As the references' properties/fields are currently BibTeX one-to-one (see description of the references endpoint and entry type), this will introduce a shift away from that. I am fine with refining the references data model a bit more than "just use BibTeX", but I think it would demand a bit more discussion in general. As a solution, may I suggest to add it as an extra field instead of a replacement?

ml-evs commented 3 years ago

As the references' properties/fields are currently BibTeX one-to-one (see description of the references endpoint and entry type), this will introduce a shift away from that.

This isn't true for the url/doi fields we added, which are not part of bibtex (we link to a PDF from 1988!)

ml-evs commented 3 years ago

One easy alternative would be to bulk up our definitions to encompass BibJSON, itself based on bibtex http://okfnlabs.org/bibjson/ (I think this was discussed a while ago). BibJSON in fact includes an identifier field:

    "identifier": [{"type":"doi","id":"10.1186/1758-2946-3-47"}]
CasperWA commented 3 years ago

As the references' properties/fields are currently BibTeX one-to-one (see description of the references endpoint and entry type), this will introduce a shift away from that.

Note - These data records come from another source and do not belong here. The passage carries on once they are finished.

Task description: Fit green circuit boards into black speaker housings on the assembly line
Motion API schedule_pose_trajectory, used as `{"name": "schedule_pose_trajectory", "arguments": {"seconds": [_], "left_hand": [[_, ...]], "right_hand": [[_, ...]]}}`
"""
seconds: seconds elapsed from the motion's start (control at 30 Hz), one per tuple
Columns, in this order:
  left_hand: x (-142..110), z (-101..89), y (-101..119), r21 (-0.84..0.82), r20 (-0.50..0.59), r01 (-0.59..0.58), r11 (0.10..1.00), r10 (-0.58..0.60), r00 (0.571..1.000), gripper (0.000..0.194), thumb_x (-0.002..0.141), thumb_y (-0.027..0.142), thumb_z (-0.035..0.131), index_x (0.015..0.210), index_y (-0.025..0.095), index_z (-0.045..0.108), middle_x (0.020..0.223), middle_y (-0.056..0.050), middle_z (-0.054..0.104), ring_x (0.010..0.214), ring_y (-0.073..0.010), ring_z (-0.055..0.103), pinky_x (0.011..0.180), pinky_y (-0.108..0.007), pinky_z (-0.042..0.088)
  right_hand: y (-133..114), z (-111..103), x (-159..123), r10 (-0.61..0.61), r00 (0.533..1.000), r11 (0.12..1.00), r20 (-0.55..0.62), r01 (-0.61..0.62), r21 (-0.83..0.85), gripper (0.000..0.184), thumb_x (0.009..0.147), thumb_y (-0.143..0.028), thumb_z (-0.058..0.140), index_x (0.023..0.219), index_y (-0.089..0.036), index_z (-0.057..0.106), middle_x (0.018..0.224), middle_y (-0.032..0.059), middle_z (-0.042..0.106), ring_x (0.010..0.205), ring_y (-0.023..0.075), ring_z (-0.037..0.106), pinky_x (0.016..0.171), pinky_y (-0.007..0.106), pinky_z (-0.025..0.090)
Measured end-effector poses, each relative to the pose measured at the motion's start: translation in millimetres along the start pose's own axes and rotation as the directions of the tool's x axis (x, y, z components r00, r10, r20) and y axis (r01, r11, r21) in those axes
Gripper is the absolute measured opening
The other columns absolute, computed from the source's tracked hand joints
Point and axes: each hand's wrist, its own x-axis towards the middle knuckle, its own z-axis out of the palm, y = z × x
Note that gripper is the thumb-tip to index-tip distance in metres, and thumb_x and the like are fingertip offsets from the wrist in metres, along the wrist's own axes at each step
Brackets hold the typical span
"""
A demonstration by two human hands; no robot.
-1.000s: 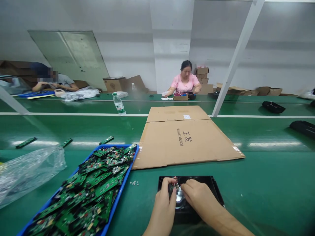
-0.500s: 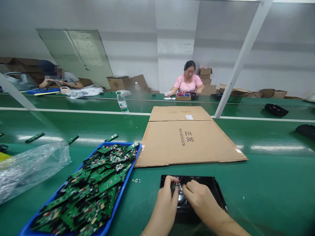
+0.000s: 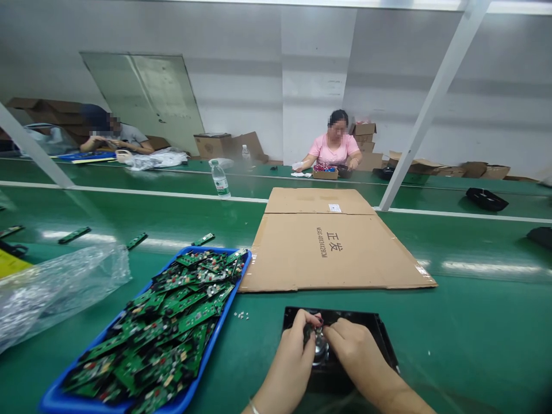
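Observation:
A black plastic housing (image 3: pixel 345 317) lies on the green bench in front of me, with a round silver part (image 3: pixel 320 348) set in it. Over its left half, my left hand (image 3: pixel 296 344) is closed, thumb and forefinger pinching what looks like a small circuit board, mostly covered by the fingers. My right hand (image 3: pixel 351 348) comes in from the right, fingers closed at the same spot; what they grip, if anything, is hidden. Left of the hands stands a blue tray (image 3: pixel 221 340) heaped with green circuit boards (image 3: pixel 172 330).
Flattened cardboard (image 3: pixel 293 253) lies beyond the housing. Small white bits (image 3: pixel 241 315) are scattered beside the tray. Clear plastic wrap (image 3: pixel 73 284) lies at left, and loose boards (image 3: pixel 74 235) sit behind it. A water bottle (image 3: pixel 219 179) stands farther back. Two people work at the far bench.
The view has shifted slightly, moving the scene a little to the right. Both hands stay over the housing, with the fingers shifted slightly at the small part.

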Motion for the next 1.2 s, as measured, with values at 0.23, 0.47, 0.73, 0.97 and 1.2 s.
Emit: {"name": "schedule_pose_trajectory", "arguments": {"seconds": [0.23, 0.47, 0.73, 0.97, 1.2], "left_hand": [[-2.0, 1.0, -10.0, -0.036, 0.040, -0.051, 0.998, 0.053, 0.998, 0.012, 0.084, 0.016, 0.046, 0.084, 0.023, 0.056, 0.096, -0.006, 0.073, 0.092, -0.0241, 0.065, 0.084, -0.034, 0.045], [-4.0, 11.3, -17.7, -0.045, -0.006, -0.018, 0.999, 0.018, 1.000, 0.015, 0.077, 0.011, 0.043, 0.077, 0.023, 0.052, 0.078, -0.001, 0.065, 0.076, -0.0199, 0.057, 0.073, -0.030, 0.041], [-3.0, 14.8, -22.4, -0.032, -0.009, -0.039, 0.999, 0.038, 0.999, 0.020, 0.072, 0.005, 0.041, 0.074, 0.023, 0.050, 0.076, 0.001, 0.063, 0.075, -0.0185, 0.055, 0.072, -0.029, 0.040], [-6.6, 9.9, -10.7, -0.143, -0.046, -0.024, 0.989, 0.017, 0.999, 0.010, 0.079, 0.015, 0.047, 0.078, 0.024, 0.050, 0.082, -0.002, 0.068, 0.083, -0.0216, 0.062, 0.078, -0.031, 0.044], [-5.6, 2.5, 0.7, -0.094, 0.017, 0.007, 0.996, -0.006, 1.000, 0.015, 0.078, 0.015, 0.050, 0.089, 0.023, 0.057, 0.106, -0.010, 0.073, 0.113, -0.0285, 0.064, 0.098, -0.039, 0.046]], "right_hand": [[5.3, -9.3, 6.6, 0.133, 0.991, 0.986, 0.029, -0.135, 0.096, 0.020, 0.101, -0.011, 0.039, 0.110, -0.017, 0.056, 0.098, 0.0070, 0.065, 0.084, 0.0185, 0.062, 0.069, 0.027, 0.050], [3.6, -6.0, 6.7, 0.003, 0.989, 0.967, 0.145, -0.040, 0.250, 0.028, 0.101, -0.006, 0.032, 0.117, -0.013, 0.055, 0.101, 0.0081, 0.064, 0.085, 0.0198, 0.058, 0.075, 0.030, 0.055], [-3.2, -2.3, 10.8, -0.047, 0.999, 0.992, -0.012, 0.048, 0.121, 0.031, 0.105, -0.009, 0.026, 0.107, -0.013, 0.057, 0.094, 0.0091, 0.063, 0.082, 0.0199, 0.056, 0.076, 0.032, 0.052], [15.3, -15.2, -0.3, 0.056, 0.948, 0.974, 0.314, -0.121, 0.191, 0.053, 0.088, -0.015, 0.065, 0.139, -0.016, 0.048, 0.128, 0.0140, 0.061, 0.116, 0.0251, 0.061, 0.097, 0.039, 0.057], [33.9, -27.9, -25.4, 0.156, 0.793, 0.976, 0.588, -0.215, 0.030, 0.130, 0.045, -0.036, 0.095, 0.157, -0.023, 0.031, 0.143, 0.0236, 0.050, 0.129, 0.0463, 0.050, 0.102, 0.068, 0.046]]}}
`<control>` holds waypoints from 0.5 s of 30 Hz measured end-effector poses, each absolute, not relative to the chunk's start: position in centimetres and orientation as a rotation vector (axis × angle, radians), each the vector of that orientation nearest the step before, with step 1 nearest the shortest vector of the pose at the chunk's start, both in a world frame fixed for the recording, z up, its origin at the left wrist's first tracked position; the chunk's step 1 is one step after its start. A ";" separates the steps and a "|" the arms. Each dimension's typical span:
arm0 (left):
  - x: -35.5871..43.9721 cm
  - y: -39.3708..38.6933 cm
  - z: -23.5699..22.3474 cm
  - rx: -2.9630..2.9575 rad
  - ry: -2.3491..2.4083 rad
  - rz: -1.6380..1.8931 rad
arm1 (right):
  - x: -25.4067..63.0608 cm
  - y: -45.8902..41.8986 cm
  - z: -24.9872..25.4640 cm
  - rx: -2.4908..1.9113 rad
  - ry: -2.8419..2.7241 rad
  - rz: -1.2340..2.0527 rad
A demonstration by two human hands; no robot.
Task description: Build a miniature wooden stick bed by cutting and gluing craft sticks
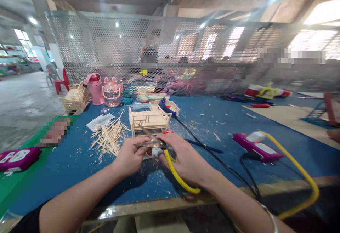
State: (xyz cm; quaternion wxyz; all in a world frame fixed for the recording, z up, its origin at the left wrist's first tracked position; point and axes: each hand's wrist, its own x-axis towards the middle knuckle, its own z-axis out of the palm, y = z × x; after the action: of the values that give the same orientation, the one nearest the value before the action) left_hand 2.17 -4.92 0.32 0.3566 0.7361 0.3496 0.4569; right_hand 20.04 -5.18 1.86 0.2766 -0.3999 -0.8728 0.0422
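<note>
My right hand (187, 157) is closed round a pair of scissors (178, 177) with yellow handles. The scissor blades stand apart and point left, towards my other hand. My left hand (129, 158) is closed in a pinch at the lower blade; whatever lies between its fingertips is too small to make out. Just beyond both hands stands a small wooden furniture model (150, 119) with railings. A loose pile of thin wooden sticks (110, 136) lies left of it. Behind the model, a blue glue gun (168, 109) trails a black cable.
A pink bottle (95, 89) and a clear pink-lidded bottle (111, 93) stand at the back left, near stacked wooden models (75, 98). On the right lies a purple power strip (256, 148) with a yellow cord (294, 158). A perforated metal screen (106, 49) bounds the blue table's back.
</note>
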 end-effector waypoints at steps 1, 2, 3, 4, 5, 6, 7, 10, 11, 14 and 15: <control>2.1 -5.0 0.3 1.922 0.911 1.180 | 20.1 -5.1 1.8 -1.078 -2.357 0.103; 2.1 -5.0 0.3 1.931 0.921 1.184 | 20.1 -5.0 1.8 -1.080 -2.371 0.100; 2.1 -5.0 0.3 1.929 0.933 1.191 | 20.1 -4.9 1.7 -1.078 -2.387 0.104; 2.0 -5.1 0.3 1.917 0.945 1.199 | 20.2 -4.9 1.7 -1.073 -2.398 0.110; 2.0 -5.1 0.2 1.903 0.955 1.205 | 20.2 -4.8 1.7 -1.066 -2.405 0.113; 2.0 -5.1 0.1 1.891 0.961 1.208 | 20.2 -4.8 1.8 -1.058 -2.407 0.112; 1.9 -5.1 0.1 1.880 0.964 1.206 | 20.2 -4.8 1.8 -1.052 -2.408 0.107; 1.9 -5.0 -0.1 1.866 0.959 1.182 | 20.2 -4.8 2.0 -1.053 -2.418 0.100; 1.8 -4.9 -0.1 1.865 0.962 1.174 | 20.2 -4.9 2.1 -1.057 -2.424 0.102; 1.8 -5.0 -0.1 1.855 0.984 1.164 | 20.3 -4.9 2.4 -1.058 -2.447 0.132; 1.8 -5.0 0.0 1.847 0.994 1.158 | 20.4 -4.9 2.5 -1.058 -2.460 0.149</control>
State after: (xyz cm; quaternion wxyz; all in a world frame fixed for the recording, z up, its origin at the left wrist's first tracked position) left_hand 1.84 -5.05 0.00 0.3643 0.7179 0.3865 0.4501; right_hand 20.40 -4.94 2.53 0.2277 -0.3841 -0.8931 0.0542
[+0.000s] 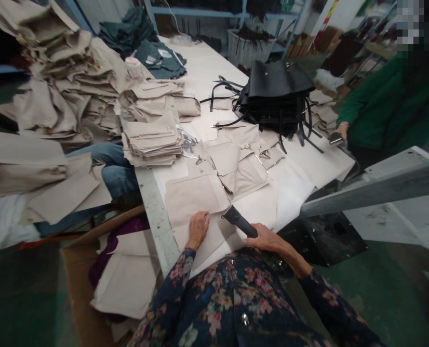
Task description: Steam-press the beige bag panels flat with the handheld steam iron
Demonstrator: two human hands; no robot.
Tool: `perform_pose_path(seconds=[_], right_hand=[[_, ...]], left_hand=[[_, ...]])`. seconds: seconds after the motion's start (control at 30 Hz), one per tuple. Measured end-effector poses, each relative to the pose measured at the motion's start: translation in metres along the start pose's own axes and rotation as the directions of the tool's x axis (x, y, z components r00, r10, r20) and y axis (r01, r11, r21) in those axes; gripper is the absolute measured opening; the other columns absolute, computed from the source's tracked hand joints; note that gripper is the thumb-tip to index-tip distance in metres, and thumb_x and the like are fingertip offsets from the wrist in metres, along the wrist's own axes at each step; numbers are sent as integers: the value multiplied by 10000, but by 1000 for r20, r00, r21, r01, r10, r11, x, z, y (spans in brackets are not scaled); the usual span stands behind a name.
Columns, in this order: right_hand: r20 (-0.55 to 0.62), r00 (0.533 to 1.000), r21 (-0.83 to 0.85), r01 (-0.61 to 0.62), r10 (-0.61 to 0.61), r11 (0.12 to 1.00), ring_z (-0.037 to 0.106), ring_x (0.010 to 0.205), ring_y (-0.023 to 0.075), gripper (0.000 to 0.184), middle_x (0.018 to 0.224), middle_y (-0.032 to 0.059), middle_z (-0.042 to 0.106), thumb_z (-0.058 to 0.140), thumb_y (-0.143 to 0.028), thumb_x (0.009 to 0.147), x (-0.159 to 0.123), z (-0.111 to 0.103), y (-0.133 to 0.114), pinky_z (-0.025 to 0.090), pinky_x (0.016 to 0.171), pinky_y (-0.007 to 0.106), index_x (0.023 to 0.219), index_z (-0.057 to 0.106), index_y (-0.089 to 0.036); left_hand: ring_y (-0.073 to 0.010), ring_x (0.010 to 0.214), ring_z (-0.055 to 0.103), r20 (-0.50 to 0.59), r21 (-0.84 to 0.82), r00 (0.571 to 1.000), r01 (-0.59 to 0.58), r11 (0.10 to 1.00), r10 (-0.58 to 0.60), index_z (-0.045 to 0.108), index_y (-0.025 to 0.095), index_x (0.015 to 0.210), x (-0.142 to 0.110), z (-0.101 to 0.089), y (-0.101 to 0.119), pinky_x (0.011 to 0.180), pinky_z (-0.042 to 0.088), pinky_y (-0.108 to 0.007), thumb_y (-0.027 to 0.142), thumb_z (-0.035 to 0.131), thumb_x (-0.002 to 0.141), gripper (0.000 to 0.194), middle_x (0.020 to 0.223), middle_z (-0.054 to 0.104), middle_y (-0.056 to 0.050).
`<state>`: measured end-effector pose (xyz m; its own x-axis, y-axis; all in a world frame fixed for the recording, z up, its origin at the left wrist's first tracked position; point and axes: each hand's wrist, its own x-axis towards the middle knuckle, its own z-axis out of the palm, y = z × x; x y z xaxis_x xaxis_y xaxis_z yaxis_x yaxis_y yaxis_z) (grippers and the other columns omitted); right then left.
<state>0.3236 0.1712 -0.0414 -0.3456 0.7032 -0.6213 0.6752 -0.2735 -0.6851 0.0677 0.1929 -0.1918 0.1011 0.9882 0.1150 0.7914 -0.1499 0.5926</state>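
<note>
At the near edge of the counter, the left hand lies flat on a beige bag panel, its fingers spread and pressing down, gripping nothing. The right hand rests just beside the panel, its fingers curved against the end of a black-handled tool whose narrow tip lies on the panel; whether they truly have hold of it, I cannot tell. The panel looks light and soft, likely to slide unless pinned, so a flat palm seems to suit it better than a pinch (its stitched edge looks the firmest place to take hold). The tool looks stiff and is probably best taken by its handle. Farther along the counter lie stacked beige panels and a pile of black handbags with trailing straps. Beyond the counter's right side, a co-worker's hand in a green sleeve holds a small dark tool.
</note>
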Motion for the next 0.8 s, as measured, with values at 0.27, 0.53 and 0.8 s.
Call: perform_pose_path(seconds=[0.27, 0.53, 0.8], right_hand=[[-53, 998, -39, 22, -24, 999, 537, 457, 131, 143, 526, -26, 556, 607, -269, 765, 0, 10, 3, 387, 420, 197, 777, 522, -154], [-71, 997, -2, 13, -13, 1000, 489, 407, 115, 157, 465, -34, 527, 590, -277, 789, -15, 4, 4, 391, 408, 198, 730, 501, -162], [-71, 996, 4, -58, 58, 998, 475, 380, 110, 197, 435, -32, 519, 581, -297, 803, -17, -12, -4, 368, 381, 194, 687, 496, -162]], left_hand=[[-205, 925, 557, 150, 152, 988, -62, 986, 40, 556, 178, 984, -17, -9, 12, 822, 448, -316, 180, 488, 895, 112, 951, 596, -59], [-217, 855, 528, 150, 372, 962, -270, 888, 230, 581, 156, 1073, -39, -8, 29, 742, 430, -330, 123, 424, 928, 217, 910, 570, -82], [-229, 960, 527, 260, 326, 869, -489, 809, 421, 440, 120, 1333, -70, 9, 34, 825, 425, -363, 120, 365, 951, 389, 1095, 572, -143]])
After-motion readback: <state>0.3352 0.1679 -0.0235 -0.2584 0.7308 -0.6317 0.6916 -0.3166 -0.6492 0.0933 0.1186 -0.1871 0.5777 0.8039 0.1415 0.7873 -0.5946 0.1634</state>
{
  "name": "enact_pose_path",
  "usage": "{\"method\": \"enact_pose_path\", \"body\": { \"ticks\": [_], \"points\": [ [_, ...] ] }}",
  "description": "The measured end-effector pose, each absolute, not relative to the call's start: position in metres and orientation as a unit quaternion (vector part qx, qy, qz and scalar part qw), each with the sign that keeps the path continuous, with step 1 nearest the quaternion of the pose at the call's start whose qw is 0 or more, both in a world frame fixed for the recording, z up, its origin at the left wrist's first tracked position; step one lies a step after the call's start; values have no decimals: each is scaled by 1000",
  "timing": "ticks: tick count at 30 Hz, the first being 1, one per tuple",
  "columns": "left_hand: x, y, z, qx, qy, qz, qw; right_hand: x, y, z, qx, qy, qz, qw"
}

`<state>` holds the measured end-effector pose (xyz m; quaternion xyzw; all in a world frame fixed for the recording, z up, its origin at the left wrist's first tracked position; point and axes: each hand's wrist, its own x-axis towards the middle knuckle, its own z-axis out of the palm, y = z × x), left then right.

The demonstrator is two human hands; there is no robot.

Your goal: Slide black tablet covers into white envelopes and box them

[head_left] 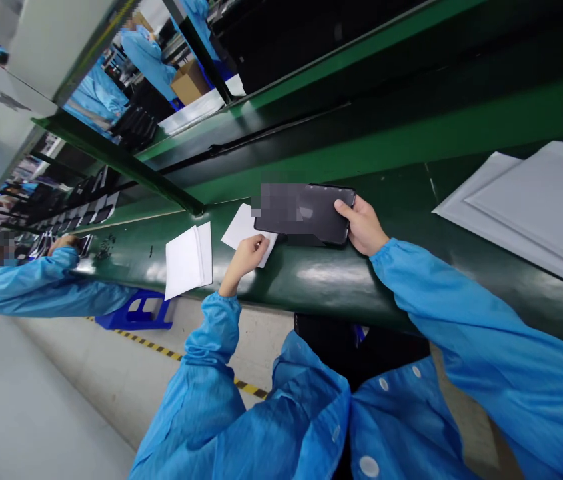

This isn't true for the url/doi fields we added, which are not part of bibtex (we link to a PDF from 1988!)

You're right. Sorry. I just checked the actual specification for BibTeX 👍 Edit: Although a doi recognized third-party key is listed here.

merkys commented 3 years ago

While supporting Handles would be nice, I oppose removal of doi field. This would be a major change in the specification, thus incompatible with OPTIMADE v1. If needed, a separate field(s) for Handles could be supported.

By the way, current specification already can support Handles. They can be supplied in URL form in url field, using a generic proxy server (prefixing Handle with https://hdl.handle.net).

What might be a shortcoming of the current OPTIMADE specification, is restricting one reference to one URL (DOIs are supposed to be unique per digital object, thus they are probably OK). However, the specification could be easily extended by allowing a list value for url field.

ztrautt commented 3 years ago

This is an important consideration for the OPTIMADE specification. While DOI and Handle are popular, there are a handful of other kinds of persistent identifiers. Here is a document of interest: http://doi.org/10.5334/dsj-2017-009

Although it is specific to schema.org JSON-LD representations, the following may be a useful discussion as you consider how to support diverse persistent identifiers in the OPTIMADE specification: https://github.com/ESIPFed/science-on-schema.org/blob/master/decisions/13-schemaorg-identifier-as-PropertyValue.md

tachyontraveler commented 3 years ago

@ml-evs I'm not familiar with any such existing standards to define the persistent identifiers, but your suggestion of defining it like "identifier": [{"type":"doi","id":"10.1186/1758-2946-3-47"}] sounds good to me. It is also in a similar format as what's mentioned in the second link in @ztrautt 's comment.

@merkys , @CasperWA I understand the concern toward backward compatibility while replacing doi, and agree to keep the field doi for now - at least until the next big release of optimade (v2 ?). If others are also on-board, we can move forward by adding a new list-type field, identifier, as Matt and Zach suggested.